In this 3rd installment of our Science Shorts series, we will consider how science can be misinterpreted when it comes to practice. Let's examine the specific case of phonemic awareness and how different interpretations of the science could lead us in different directions. [If you missed our 1st Science Short “Do You Believe What the Science Suggests?, head here or head here for our 2nd Science Short “Decoding Begins with the Alphabetic Principle.”]
Choose Your Own Adventure with this article…
- Watch the video below to discover how integrating multiple reading subskills may yield better student outcomes. That may be all you want to attend to if you're busy. Keep this Science Short, short. 😉
- If you'd like more explanation, read the following immediately underneath the video.
- AND/Or, then scroll down for video examples using core Reading Simplified activities that put this principle into action.
- [Die hards can read the PA + Print research analysis at the end!]
Science Shorts #3-Integrate; Don't Isolate Reading Subskills
Scientists Pick Apart; Educators Put Back Together
As the Science of Reading movement picks up speed, many more teachers and leaders are, thankfully, digging into the mammoth research project that is how the brain learns to read.
As we learn more of what That Other World has been up to, it's important for teachers to understand that some scientific projects involve breaking up aspects of a process in order to better explain that process. However, an experiment that shows how one element causes another may not be the scientists' declaration that “this is how to teach in the classroom.”
Rather, elements in a process have to be isolated in the experiment in order to truly attribute change or significance to that particular element. For instance, most drug experiments just add the 1 drug to the experimental group in order to test safety and efficacy. When they add multiple drugs or supplements or lifestyle changes, it gets pretty messy to interpret what caused what.
The Research Example of Phonological Awareness
For example, the research world was kind of shook in the 60's and 70's by the idea that learning to read words was dependent on phonology.
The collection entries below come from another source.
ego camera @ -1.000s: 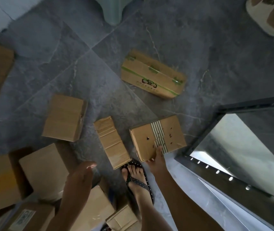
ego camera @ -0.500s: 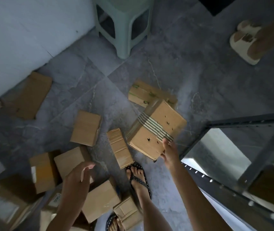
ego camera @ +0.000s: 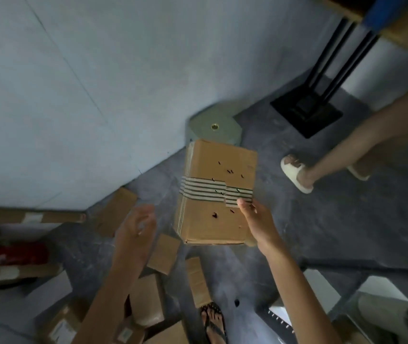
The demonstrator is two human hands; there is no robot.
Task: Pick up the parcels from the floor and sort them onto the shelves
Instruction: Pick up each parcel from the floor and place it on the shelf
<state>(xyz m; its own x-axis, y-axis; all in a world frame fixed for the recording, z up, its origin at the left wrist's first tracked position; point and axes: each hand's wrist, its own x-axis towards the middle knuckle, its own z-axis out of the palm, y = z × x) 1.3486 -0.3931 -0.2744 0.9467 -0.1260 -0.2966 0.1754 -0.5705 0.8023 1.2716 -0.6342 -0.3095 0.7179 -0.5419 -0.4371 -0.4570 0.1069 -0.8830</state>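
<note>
cardboard parcel (ego camera: pixel 217 192) held mid-air at centre, pinched at its 4 o'clock edge by right hand (ego camera: pixel 257 223), likely for carrying to shelves; left hand (ego camera: pixel 137 225) empty, fingers loosely spread, at 9 o'clock.

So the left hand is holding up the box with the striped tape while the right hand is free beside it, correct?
Not quite: the hands are swapped. In the head view the right hand holds up the box with the striped tape by its right edge, and the left hand is free beside it, fingers open, not touching the box.
</note>
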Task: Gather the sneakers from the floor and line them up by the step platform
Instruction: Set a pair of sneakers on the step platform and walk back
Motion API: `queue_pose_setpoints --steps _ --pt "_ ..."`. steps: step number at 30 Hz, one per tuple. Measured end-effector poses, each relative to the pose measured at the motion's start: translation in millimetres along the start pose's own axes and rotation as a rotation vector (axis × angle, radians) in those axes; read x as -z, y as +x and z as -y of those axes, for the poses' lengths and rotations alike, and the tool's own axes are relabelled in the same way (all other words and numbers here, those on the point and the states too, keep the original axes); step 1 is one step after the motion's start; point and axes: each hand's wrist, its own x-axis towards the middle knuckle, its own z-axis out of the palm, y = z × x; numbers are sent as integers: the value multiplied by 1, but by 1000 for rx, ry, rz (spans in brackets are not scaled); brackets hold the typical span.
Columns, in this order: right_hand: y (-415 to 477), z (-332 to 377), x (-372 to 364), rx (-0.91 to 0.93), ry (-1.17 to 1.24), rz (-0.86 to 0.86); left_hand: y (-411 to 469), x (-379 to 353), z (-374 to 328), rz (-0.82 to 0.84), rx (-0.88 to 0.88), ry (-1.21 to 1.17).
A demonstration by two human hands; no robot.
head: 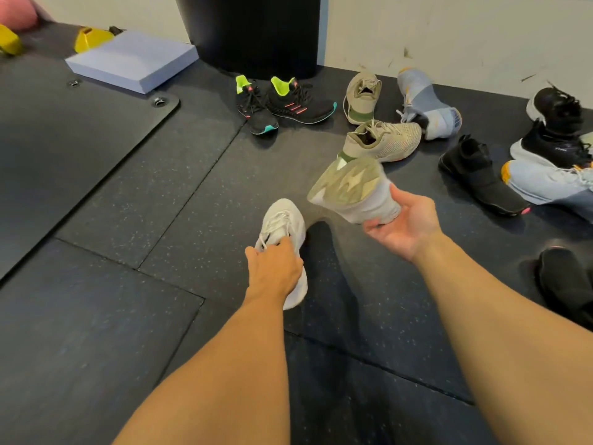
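Pointing toe-away over the rubber floor (128,203), one white sneaker (282,220) is gripped at the collar by the left hand (276,268). The second white sneaker (349,191) is held sole-up by the right hand (407,226), fingers curled. A black neon-tongued pair (301,104) is set near the lavender step platform (134,59).

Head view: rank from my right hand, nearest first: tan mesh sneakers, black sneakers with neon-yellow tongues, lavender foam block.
1. Tan mesh sneakers, just beyond the right hand.
2. Black sneakers with neon-yellow tongues, farther back left.
3. Lavender foam block, far left.
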Motion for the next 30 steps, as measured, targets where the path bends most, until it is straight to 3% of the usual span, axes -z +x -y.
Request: queue_pose_setpoints --steps 2,6,8,12,15,20,24,30 --pt "6 -3 -13 5 -395 -67 -2 -4 1 39 -25 93" --pt "20 -40 -36 207 -1689 -48 -4 -5 3 149 23 22" --pt "22 -60 -31 188 -1967 14 -4 -6 4 244 35 -38" --pt "23 -84 -5 -79 -2196 64 2 -9 3 426 96 -134" --pt "18 -95 5 -235 -2258 90 -4 -16 0 507 34 4" --pt "-30 -81 -11 7 -2107 -13 -30 13 -29 360 -103 20" --pt "-93 -34 -47 91 -1866 -123 -55 95 -49 429 -116 -89" --pt "-233 93 -143 -59 -1931 -149 -104 301 -128 743 -158 -62"
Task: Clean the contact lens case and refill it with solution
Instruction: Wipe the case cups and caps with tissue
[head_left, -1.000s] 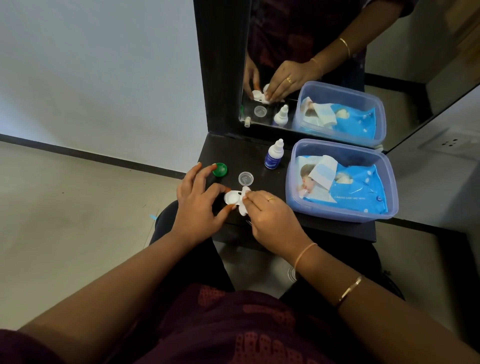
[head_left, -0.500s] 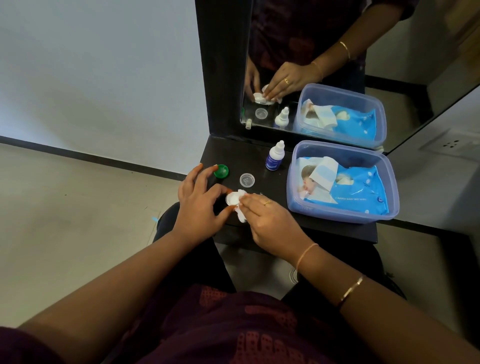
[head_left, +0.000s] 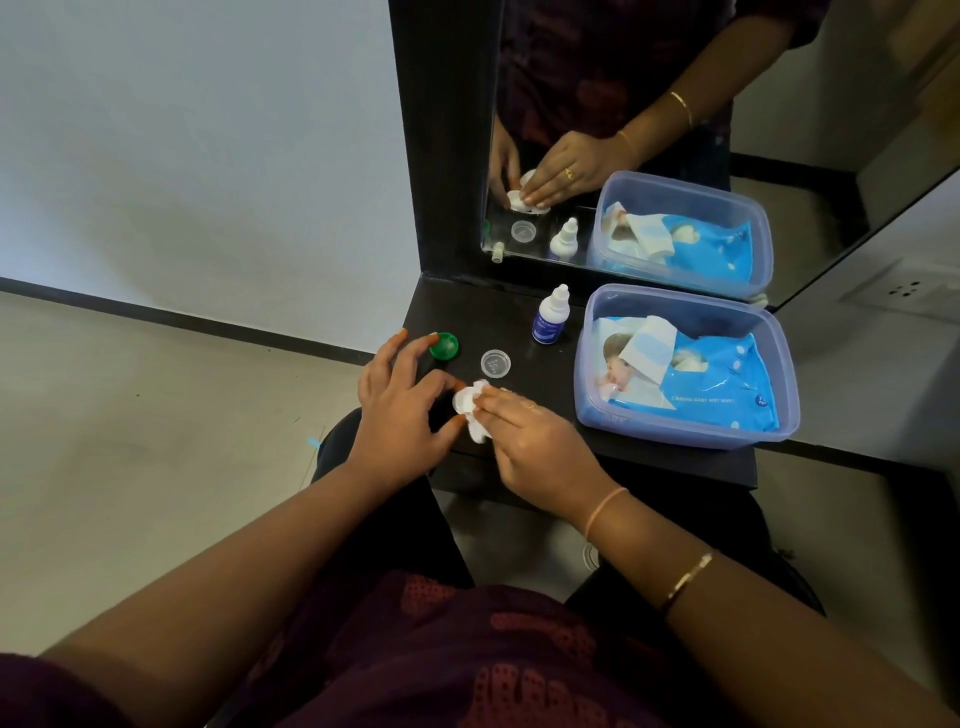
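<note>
My left hand pinches the white contact lens case between thumb and forefinger, low over the dark shelf. My right hand presses a white wipe against the case; the wipe hides part of it. A green cap lies just beyond my left fingertips. A clear cap lies to its right. The small solution bottle, white with a blue label, stands upright behind the clear cap.
A translucent blue tub holding a blue pack of wet wipes fills the shelf's right side. A mirror rises behind the shelf and reflects my hands. The shelf's front edge is under my wrists. A wall socket sits at the far right.
My right hand has slid slightly left with the wipe, covering more of the case. The left hand keeps its grip in the same spot.
</note>
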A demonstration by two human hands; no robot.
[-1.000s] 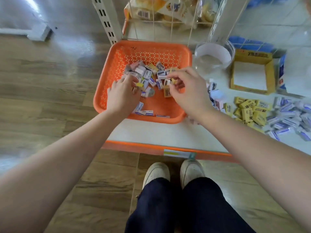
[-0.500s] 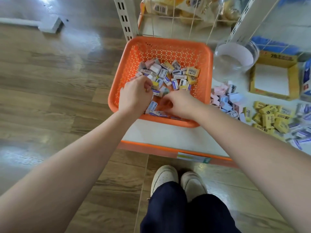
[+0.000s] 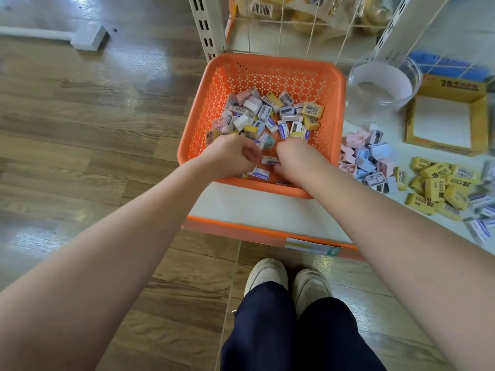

Thus began an extensive effort to understand the processes better:
How did phonological awareness develop?
Do children with weaker phonological processing have a harder time learning to read?
Was this relationship causal?
What are the various elements of phonological awareness? etc…
As early as 1983, a landmark study by Bradley & Bryant found that by teaching sound categorization to prek kids resulted in reading and spelling benefits even 4 years later. They expanded the experiment, however, to also teach one sub-group of children letter-sound knowledge. They concluded that
“This suggests that training in sound categorization is more effective when it also involves an explicit connection with the alphabet.”
But one study alone doesn't make scientists happy about demonstrating causality.
Another influential study by Lundberg, Frost, and Petersen in 1988 just provided Danish preschool children with 8 months of oral only phonological awareness activities (aka metalinguistic games and excericses). Effects of this training could be observed in reading and spelling in 1st and 2nd grade. The authors note this as the purpose of the study:
“By providing phonemic awareness training before the children had any formal reading instruction, we have attempted to establish the causality in a less confounded setting” (p. 266; italics original).
Wonderful! Getting multiple demonstrations of causality is a pretty big deal!
The translation of this study to direct application in the classroom, however, did not consider the full scope of the research. A preschool intervention to demonstrate causality became a Kindergarten program, Phonemic Awareness in the Classroom: A Classroom Curriculum.
And other programs followed suit creating a separation between phonological awareness and letter-sounds and decoding instruction.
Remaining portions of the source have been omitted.